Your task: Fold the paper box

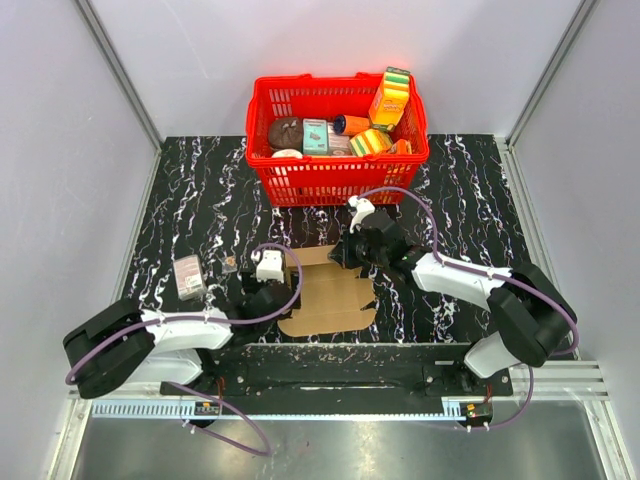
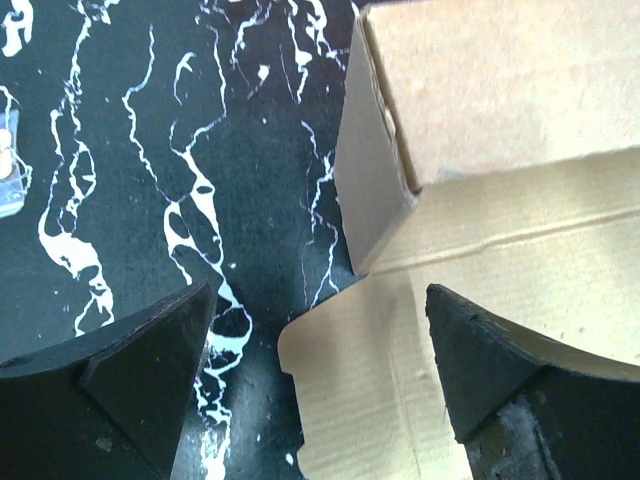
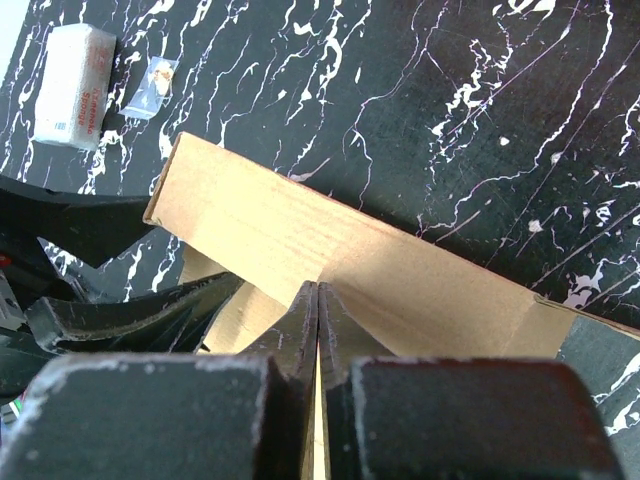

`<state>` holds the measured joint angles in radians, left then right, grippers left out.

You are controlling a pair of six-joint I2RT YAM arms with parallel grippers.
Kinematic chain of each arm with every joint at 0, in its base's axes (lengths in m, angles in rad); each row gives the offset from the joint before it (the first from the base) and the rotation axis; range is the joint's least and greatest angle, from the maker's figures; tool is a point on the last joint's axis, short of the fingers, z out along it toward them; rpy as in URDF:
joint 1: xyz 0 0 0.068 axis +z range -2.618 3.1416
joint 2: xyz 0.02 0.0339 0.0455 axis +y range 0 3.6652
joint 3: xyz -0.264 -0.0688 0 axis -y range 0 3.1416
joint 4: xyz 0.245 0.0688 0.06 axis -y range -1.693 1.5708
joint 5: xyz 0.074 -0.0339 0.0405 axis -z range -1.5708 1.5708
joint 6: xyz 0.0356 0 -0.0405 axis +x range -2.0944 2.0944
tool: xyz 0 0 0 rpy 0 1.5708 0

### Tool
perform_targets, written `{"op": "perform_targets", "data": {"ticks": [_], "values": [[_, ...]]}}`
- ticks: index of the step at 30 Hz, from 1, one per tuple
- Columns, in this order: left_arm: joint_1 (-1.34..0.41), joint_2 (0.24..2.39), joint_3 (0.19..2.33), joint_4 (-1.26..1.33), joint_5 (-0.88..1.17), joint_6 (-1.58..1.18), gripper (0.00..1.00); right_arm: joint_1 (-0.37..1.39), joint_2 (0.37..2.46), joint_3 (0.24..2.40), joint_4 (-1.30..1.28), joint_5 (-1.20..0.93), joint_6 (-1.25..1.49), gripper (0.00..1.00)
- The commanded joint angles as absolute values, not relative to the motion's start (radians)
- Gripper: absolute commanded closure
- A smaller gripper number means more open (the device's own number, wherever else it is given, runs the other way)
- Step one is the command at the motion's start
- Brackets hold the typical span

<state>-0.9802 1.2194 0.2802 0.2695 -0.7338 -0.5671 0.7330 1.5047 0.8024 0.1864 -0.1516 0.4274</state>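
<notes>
top external, packages [image 1: 389, 98] in basket [image 1: 335, 182], paper box [image 1: 330, 297]

I'm watching two matching arms, the left arm [image 1: 185, 328] at seven o'clock and the right arm [image 1: 455, 275] at four o'clock, each with white links, bulky black joints, a looping purple cable [image 1: 398, 188] and scuffed, matte-black wedge-shaped fingers [image 2: 130, 380].

Bystanders on the tabletop: far edge and left side.
I see a red basket [image 1: 335, 182] at the far edge of the black, white-veined tabletop [image 1: 200, 215], packed with printed packages: a tall yellow box [image 1: 389, 100] upright in its right corner, a teal box [image 1: 315, 136], a dark brown lump [image 1: 285, 132]. Well to the left, a small white packet [image 1: 188, 277] lies flat, with a tiny clear bag [image 1: 230, 262] just beside it.
</notes>
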Motion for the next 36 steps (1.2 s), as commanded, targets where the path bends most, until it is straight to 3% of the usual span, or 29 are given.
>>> {"op": "perform_targets", "data": {"ticks": [1,12,19,24,36], "values": [[-0.988,1.178,0.318,0.158,-0.652,-0.606,0.06,0.738,1.514,0.813,0.218,-0.16,0.437,0.98],[-1.017,0.865,0.345,0.003,-0.535,-0.609,0.07,0.738,1.511,0.807,0.221,-0.164,0.442,0.98],[-1.019,0.66,0.379,-0.029,-0.555,-0.493,0.27,0.738,1.506,0.798,0.227,-0.164,0.448,0.98],[-1.017,0.75,0.416,0.073,-0.563,-0.404,0.4,0.738,1.488,0.787,0.229,-0.161,0.453,0.98],[-0.95,1.106,0.581,0.238,-0.517,-0.267,0.42,0.736,1.463,0.779,0.218,-0.158,0.454,0.98]]}}
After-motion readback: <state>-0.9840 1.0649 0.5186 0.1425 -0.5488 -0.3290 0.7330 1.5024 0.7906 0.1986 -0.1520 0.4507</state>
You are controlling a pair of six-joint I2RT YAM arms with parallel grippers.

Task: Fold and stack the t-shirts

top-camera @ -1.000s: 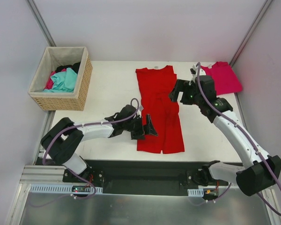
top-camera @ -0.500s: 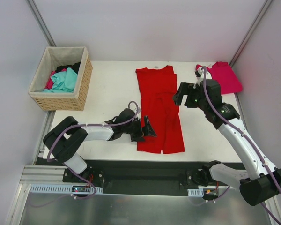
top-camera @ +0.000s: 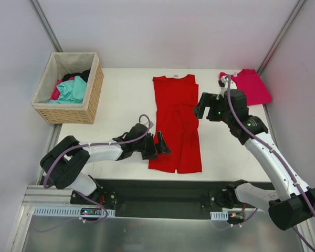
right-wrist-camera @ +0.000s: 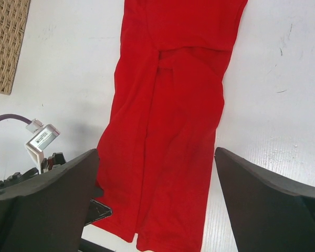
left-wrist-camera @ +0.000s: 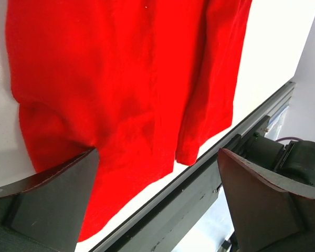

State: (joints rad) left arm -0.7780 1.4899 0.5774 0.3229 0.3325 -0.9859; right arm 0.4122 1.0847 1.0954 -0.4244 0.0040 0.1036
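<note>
Red t-shirt (top-camera: 176, 123): lies flat in the middle of the table (top-camera: 121, 100), folded into a long, narrow strip – neck at the far end, hem at the near edge. The sides are turned in over the middle, with a bunched crease about a third of the way down from the neck. The near end slants a little to the left.
Pink t-shirt (top-camera: 250, 87): magenta, lying flat in the far right corner of the table, well apart from the red one. The right arm's cable crosses its left edge.
Left claw (top-camera: 157, 146): fingers spread wide, holding nothing. It sits low at the left edge of the red t-shirt's near end. In the left wrist view the red cloth (left-wrist-camera: 121, 79) fills the gap between the fingers, and one finger overlaps its edge – whether it touches, I cannot tell.
Right claw (top-camera: 203, 109): also wide open and empty, raised above the table just right of the shirt's middle. Its camera looks down the length of the strip (right-wrist-camera: 173, 105).
Wicker basket (top-camera: 94, 92): stands at the table's far left corner, with teal, pink and black cloths (top-camera: 71, 89) heaped inside.
</note>
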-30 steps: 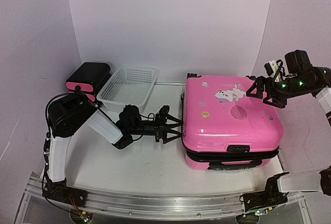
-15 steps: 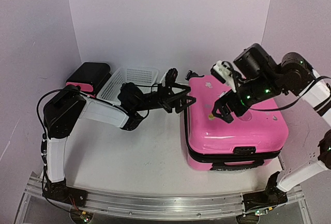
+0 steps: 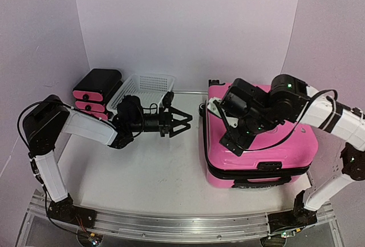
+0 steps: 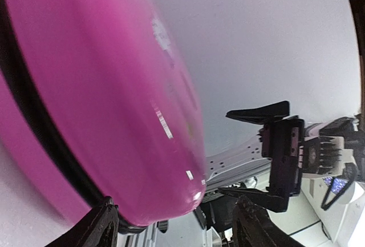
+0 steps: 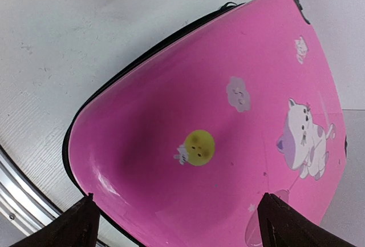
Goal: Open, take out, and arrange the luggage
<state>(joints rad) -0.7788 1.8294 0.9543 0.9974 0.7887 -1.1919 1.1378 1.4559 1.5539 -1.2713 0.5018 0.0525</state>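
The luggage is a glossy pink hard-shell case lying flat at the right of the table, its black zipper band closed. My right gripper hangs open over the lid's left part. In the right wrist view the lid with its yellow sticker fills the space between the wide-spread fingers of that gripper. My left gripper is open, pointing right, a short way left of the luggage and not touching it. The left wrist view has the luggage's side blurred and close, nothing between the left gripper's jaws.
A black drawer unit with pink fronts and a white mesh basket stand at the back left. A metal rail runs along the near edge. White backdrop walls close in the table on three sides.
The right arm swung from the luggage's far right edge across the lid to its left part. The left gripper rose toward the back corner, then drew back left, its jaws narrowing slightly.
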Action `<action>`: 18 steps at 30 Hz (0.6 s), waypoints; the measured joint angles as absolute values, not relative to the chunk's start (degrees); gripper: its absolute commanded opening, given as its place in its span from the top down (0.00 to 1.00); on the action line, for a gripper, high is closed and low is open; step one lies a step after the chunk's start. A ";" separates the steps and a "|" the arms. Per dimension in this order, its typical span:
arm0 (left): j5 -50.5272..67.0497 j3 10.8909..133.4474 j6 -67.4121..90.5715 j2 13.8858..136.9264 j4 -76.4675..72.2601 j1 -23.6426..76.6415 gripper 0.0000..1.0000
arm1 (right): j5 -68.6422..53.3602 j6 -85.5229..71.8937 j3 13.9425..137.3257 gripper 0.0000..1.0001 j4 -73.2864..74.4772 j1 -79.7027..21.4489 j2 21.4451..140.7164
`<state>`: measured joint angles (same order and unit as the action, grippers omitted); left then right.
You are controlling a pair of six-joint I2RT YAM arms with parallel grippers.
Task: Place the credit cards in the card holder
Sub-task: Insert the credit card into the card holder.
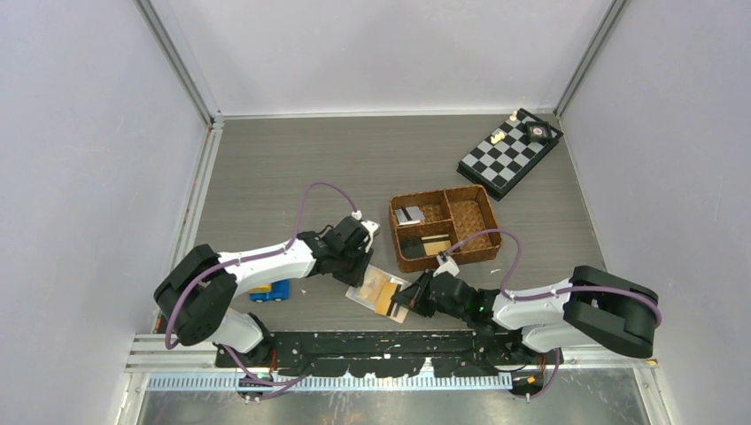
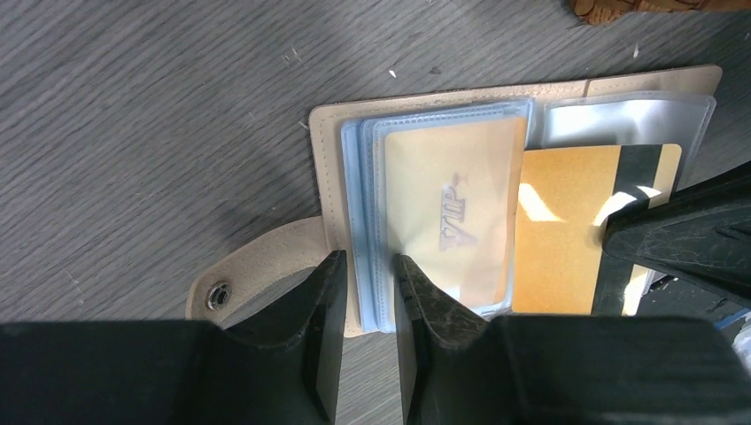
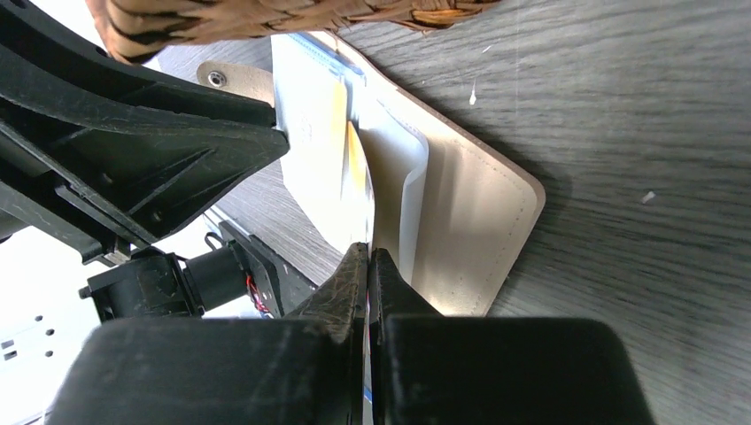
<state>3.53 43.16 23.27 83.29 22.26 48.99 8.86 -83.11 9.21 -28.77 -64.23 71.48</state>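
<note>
The beige card holder (image 1: pixel 370 285) lies open near the table's front edge. In the left wrist view its snap tab (image 2: pixel 219 295) is at the left, and a tan "VIP" card (image 2: pixel 452 212) sits in a pale blue sleeve. My left gripper (image 2: pixel 367 261) has a narrow gap between its jaws, and its tips rest on the holder's left edge and sleeves. My right gripper (image 3: pixel 367 252) is shut on a yellow card with a black stripe (image 2: pixel 567 230), whose far end sits in a clear sleeve. A silver-grey card (image 1: pixel 409 214) and a black card (image 1: pixel 414 248) lie in the basket.
The brown woven divided basket (image 1: pixel 483 221) stands just behind the holder, and its corner shows in the right wrist view (image 3: pixel 266 18). A folding chessboard (image 1: pixel 509 152) with a few pieces lies at the back right. A small blue and yellow object (image 1: pixel 270 290) lies under my left arm.
</note>
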 measured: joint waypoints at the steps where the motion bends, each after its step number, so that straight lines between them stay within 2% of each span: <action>1: 3.25 43.20 23.22 83.29 22.26 48.99 0.73 | 8.88 -83.11 9.21 0.99 -29.23 -64.20 71.90; 18: 2.55 43.83 23.35 83.79 22.46 49.01 0.74 | 8.86 -83.09 9.21 0.99 -29.26 -64.23 70.00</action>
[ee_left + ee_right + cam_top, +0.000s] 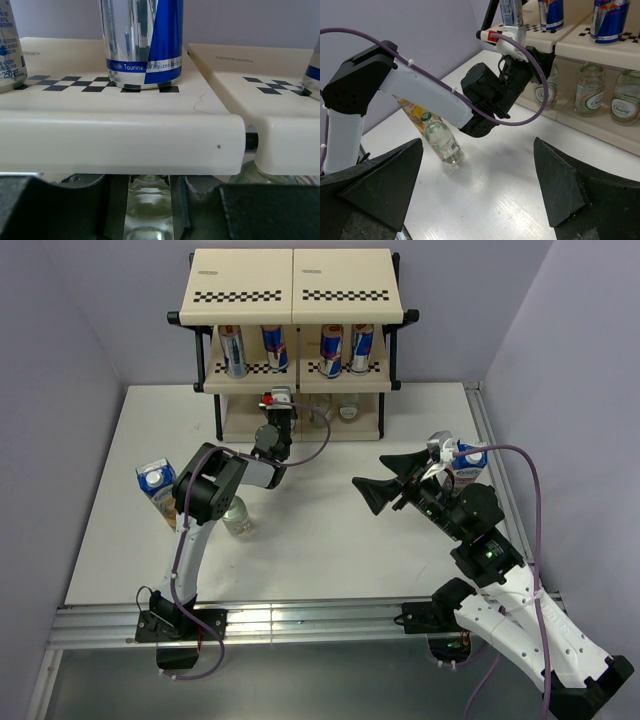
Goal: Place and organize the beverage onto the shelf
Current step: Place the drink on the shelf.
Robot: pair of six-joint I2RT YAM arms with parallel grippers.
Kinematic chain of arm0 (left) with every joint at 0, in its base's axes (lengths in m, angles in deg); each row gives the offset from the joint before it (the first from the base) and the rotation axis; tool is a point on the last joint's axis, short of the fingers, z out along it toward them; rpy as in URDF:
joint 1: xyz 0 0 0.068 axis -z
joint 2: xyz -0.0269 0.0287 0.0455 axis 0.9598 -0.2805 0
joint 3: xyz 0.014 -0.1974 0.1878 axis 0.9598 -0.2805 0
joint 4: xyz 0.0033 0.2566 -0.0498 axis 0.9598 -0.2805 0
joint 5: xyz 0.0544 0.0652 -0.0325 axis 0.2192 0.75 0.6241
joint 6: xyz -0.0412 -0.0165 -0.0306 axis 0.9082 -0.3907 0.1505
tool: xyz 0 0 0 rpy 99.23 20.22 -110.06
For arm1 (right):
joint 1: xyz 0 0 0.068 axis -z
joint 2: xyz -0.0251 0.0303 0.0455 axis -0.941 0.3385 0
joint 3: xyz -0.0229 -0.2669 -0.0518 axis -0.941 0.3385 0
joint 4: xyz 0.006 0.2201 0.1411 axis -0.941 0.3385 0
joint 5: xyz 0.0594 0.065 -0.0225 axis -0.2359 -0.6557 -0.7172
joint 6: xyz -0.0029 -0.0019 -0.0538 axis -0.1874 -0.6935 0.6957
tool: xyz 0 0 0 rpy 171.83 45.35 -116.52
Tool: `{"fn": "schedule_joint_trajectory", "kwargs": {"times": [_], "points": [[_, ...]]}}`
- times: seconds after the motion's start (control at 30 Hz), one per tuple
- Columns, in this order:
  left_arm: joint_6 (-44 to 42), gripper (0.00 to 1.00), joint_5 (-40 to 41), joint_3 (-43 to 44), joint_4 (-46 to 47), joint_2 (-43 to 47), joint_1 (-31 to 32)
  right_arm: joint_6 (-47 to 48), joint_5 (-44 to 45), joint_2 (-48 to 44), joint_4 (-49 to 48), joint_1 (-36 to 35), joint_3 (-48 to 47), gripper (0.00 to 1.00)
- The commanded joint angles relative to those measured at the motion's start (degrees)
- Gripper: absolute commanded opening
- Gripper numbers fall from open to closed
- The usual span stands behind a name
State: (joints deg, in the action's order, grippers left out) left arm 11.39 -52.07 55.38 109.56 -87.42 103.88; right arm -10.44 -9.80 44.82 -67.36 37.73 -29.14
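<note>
the shelf (292,275) is coloured cream, edged with black-and-white checkered strips and framed in black. the cans (274,348) are banded in silver and blue, and a clear bottle (441,142) is capped in green.

One cream three-tier shelf (292,280) with a black tube frame and checkered strips. Four slim silver, blue and red metal cans (233,350). Four small clear bottles (590,90) with pale labels: three at the shelf's lowest level and one on the white worktop (330,540). Two drink cartons: one yellow carton (158,490) and one blue-topped carton (468,460). Two white-and-black robot arms (190,540).
</note>
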Motion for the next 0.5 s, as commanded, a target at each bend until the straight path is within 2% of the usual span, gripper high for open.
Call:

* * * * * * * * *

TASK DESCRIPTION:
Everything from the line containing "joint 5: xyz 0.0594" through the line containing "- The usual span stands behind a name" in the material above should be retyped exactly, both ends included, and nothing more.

ANSWER:
joint 5: xyz 0.0594 0.065 -0.0225 axis -0.2359 -0.6557 -0.7172
joint 6: xyz -0.0029 -0.0019 -0.0538 axis -0.1874 -0.6935 0.6957
tool: xyz 0 0 0 rpy 171.83 45.35 -116.52
Tool: `{"fn": "schedule_joint_trajectory", "kwargs": {"times": [_], "points": [[_, ...]]}}`
- times: seconds after the motion's start (control at 30 Hz), one per tuple
- Columns, in this order:
  left_arm: joint_6 (-44 to 42), gripper (0.00 to 1.00), joint_5 (-40 to 41), joint_3 (-43 to 44), joint_4 (-46 to 47), joint_2 (-43 to 47), joint_1 (-31 to 32)
  right_arm: joint_6 (-47 to 48), joint_5 (-44 to 45), joint_2 (-48 to 44), joint_4 (-49 to 48), joint_1 (-36 to 35), joint_3 (-48 to 47), gripper (0.00 to 1.00)
- The commanded joint angles relative to those measured at the motion's start (degrees)
- Gripper: absolute commanded opening
- Gripper numbers fall from open to closed
- The usual span stands behind a name

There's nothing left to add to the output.